Our Life

Tuesday, May 15, 2012

Penulis hampir bisa merasakan keterkejutan anda ketika membaca judul “Wanita Muslimah yang Mengajari Suaminya”!? Rasa takjub itu mungkin berasal dari keadaan yang menyedihkan yang banyak dijumpai oleh kaum Muslimin sekarang ini.
Wanita Muslimah sekarang ini, tidak dapat mengajari suaminya karena:
1. Mereka tidak memiliki ilmu yang akan diajarkan kepada suaminya, titik.
2. Sang suami tidak ingin belajar dari isterinya (betapa memalukannya isteriku mengajariku!)
3. Salah satu atau keduanya terlalu sibuk untuk sekedar duduk bersama dan mempelajari agama Allah.
4. Salah satu atau keduanya tidak tertarik atau hanya sedikit sekali tertarik untuk mempelajari agama Islam.
Namun kaum Muslimin di masa lalu sangat berbeda dengan kaum Muslimin di zaman sekarang ini. Ada saat-saat dimana keduanya, suami dan isteri, duduk bersama dengan kecintaan yang sama akan ilmu mengenai agama ini. Orang-orang yang mengenal ilmu-ilmu Islam akan mengetahuibahwa para ulama terdahulu sedemikian bersemangat menempuh perjalanan selama berbulan-bulan hanya untuk mendapatkan satu hadits Nabi Saw.
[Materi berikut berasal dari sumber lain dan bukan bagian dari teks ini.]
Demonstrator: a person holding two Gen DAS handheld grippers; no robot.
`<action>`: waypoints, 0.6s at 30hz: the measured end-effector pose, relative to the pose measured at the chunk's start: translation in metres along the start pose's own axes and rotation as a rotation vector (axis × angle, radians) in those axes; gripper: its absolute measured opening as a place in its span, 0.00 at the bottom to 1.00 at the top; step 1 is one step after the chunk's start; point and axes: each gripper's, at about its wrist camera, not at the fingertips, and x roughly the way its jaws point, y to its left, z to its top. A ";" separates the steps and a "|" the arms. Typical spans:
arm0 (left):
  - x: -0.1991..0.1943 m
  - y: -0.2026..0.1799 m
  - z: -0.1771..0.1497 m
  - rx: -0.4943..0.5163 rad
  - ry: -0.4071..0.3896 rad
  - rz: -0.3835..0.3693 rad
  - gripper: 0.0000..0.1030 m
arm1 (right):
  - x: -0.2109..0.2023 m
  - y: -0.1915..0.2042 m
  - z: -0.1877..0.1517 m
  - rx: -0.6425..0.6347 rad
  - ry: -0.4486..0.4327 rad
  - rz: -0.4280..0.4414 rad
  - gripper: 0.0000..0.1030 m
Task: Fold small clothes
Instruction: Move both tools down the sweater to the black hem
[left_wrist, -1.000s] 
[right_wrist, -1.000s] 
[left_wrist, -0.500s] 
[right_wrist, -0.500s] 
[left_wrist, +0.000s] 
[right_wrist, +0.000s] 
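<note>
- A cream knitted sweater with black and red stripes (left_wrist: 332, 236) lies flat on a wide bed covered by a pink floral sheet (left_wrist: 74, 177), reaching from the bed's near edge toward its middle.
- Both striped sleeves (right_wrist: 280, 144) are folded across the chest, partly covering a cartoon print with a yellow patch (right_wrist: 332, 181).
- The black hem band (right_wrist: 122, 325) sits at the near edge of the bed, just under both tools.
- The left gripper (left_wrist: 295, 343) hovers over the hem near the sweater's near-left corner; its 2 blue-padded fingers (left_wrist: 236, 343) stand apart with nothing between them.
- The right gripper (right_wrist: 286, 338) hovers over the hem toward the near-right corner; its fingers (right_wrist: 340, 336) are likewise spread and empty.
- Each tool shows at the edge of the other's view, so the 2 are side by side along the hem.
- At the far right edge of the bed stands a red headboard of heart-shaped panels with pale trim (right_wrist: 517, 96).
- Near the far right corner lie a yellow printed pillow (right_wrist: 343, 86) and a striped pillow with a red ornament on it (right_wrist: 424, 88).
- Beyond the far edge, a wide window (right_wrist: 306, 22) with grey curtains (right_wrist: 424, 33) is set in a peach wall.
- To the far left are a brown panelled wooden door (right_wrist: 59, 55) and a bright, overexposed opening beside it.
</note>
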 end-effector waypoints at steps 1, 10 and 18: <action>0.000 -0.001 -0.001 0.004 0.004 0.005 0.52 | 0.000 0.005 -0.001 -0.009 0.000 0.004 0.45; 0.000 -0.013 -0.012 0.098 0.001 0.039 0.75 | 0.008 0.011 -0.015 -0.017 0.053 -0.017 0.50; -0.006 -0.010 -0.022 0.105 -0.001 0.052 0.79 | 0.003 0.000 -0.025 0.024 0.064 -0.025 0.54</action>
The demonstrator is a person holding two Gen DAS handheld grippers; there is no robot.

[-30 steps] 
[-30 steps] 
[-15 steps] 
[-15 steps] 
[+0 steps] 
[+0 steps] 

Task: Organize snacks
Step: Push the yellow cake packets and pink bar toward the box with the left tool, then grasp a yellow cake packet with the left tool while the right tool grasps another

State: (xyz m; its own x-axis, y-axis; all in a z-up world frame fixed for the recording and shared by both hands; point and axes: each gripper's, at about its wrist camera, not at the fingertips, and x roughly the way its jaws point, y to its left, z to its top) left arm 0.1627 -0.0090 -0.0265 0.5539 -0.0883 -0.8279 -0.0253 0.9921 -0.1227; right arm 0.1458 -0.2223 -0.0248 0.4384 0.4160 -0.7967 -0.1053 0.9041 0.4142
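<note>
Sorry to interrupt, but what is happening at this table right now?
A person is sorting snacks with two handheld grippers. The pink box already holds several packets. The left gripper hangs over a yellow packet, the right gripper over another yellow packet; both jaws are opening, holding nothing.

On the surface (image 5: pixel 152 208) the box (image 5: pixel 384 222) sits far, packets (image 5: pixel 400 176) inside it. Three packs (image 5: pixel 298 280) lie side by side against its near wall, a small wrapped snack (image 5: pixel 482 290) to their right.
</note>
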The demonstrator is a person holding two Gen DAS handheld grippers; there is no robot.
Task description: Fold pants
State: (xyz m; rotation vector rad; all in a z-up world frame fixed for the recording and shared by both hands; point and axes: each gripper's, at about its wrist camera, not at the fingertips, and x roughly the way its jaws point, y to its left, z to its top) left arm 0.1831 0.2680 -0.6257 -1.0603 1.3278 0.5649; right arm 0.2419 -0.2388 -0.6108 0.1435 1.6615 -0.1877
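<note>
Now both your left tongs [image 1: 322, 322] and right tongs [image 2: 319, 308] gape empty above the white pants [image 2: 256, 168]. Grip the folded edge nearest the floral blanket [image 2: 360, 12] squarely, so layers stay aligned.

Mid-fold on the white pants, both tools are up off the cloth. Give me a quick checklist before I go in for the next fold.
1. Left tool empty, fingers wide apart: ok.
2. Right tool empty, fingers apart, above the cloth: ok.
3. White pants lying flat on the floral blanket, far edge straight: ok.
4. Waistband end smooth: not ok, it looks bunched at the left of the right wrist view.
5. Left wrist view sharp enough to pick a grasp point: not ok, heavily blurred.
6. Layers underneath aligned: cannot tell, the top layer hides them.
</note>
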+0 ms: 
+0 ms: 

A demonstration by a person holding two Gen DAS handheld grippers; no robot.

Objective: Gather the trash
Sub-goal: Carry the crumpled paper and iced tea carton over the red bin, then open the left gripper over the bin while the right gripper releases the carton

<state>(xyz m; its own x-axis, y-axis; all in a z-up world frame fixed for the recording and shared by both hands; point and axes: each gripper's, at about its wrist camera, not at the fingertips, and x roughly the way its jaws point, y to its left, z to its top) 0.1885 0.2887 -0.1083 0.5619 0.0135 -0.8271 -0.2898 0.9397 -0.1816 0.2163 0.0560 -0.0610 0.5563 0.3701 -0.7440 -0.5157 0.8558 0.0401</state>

Bagi laki-laki seperti mereka, memiliki isteri seorang ulama adalah salah satu anugerah terbesar di dunia ini dan sumber penghargaan dan penghormatan. Betapa kejinya ketika seseorang memberi label kepada paraulama Islam sebagai patriarki dan misogenis (laki-laki yang membenci wanita). Sungguh sayang, seiring perputaran dunia, kebodohan menyebar; para Modernist (yang darinya bercabang kaum Feminis) mengajak pada penafsiran kembali ayat-ayat Allah, hadits Nabi s dan hukum-hukum Islam secara keseluruhan, dengan mengatakan bahwa Islam yang kita kenal hari ini adalah buah dari pemikiran, pendapat dan ide-ide kaum laki-laki. Bagi mereka yang merasa malu untuk belajar dari isterinya, Bagi mereka yang berkata bahwa wanita Muslimah tidak memiliki peran dalam menyebarkan ilmu, Bagi mereka yang mengatakan bahwa Islam adalah agama yang misogenis dan patriarki, Dan bagi para wanita yang berusaha untuk merubah ajaran Islam dan mengatakannya andocentric.(sesuatu yang berpusatpada laki-laki).
Penulis menantang anda untuk terus membaca Artikel ini.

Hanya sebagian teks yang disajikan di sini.